- About this exercise
Within the material below, how many lines carry the word "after"? State only the number.

- Data section
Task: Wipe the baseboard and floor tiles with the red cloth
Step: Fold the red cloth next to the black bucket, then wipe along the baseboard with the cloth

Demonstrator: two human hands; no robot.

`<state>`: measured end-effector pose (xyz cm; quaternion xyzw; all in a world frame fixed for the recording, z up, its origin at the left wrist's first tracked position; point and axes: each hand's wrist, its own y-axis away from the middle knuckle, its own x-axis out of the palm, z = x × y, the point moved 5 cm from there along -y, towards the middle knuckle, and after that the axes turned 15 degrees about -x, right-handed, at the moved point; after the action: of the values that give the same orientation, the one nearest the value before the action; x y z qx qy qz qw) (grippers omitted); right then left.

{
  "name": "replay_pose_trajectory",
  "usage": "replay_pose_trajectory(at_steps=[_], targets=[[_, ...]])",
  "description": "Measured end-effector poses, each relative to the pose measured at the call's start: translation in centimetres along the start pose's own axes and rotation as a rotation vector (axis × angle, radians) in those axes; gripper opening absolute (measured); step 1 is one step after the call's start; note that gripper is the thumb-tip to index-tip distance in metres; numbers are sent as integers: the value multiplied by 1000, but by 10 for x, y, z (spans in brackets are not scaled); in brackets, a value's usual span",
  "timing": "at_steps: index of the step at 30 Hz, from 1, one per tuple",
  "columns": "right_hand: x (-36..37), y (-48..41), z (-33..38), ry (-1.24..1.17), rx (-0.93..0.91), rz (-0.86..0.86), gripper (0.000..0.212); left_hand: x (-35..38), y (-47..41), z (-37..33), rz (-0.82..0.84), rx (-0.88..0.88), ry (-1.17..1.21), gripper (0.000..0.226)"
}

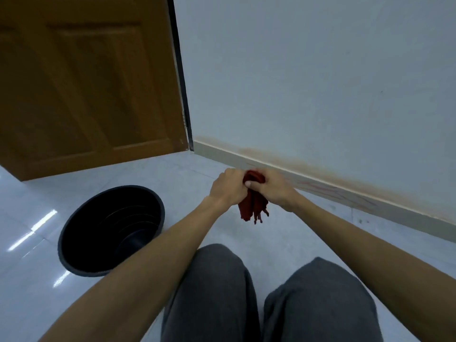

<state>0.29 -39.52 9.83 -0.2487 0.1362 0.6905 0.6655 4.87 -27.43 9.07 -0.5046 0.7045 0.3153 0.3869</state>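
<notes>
The red cloth [254, 206] is bunched up between both hands, held above the floor tiles [177, 178] just in front of the baseboard [345, 196]. My left hand [228, 187] grips its left side, fingers curled around it. My right hand [272, 187] grips the right side, thumb over the top. The cloth's lower end hangs down below the hands with a frayed edge. The pale baseboard runs along the wall from the door corner to the right and carries reddish marks and a brownish stain above it.
A black bucket [74, 218] stands on the tiles to the left of my arms. A brown wooden door [86, 82] fills the upper left. My knees in grey trousers [271, 299] are at the bottom. The pale wall [320, 70] rises behind the baseboard.
</notes>
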Motion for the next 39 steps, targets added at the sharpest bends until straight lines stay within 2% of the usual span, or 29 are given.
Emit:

- The completed task
2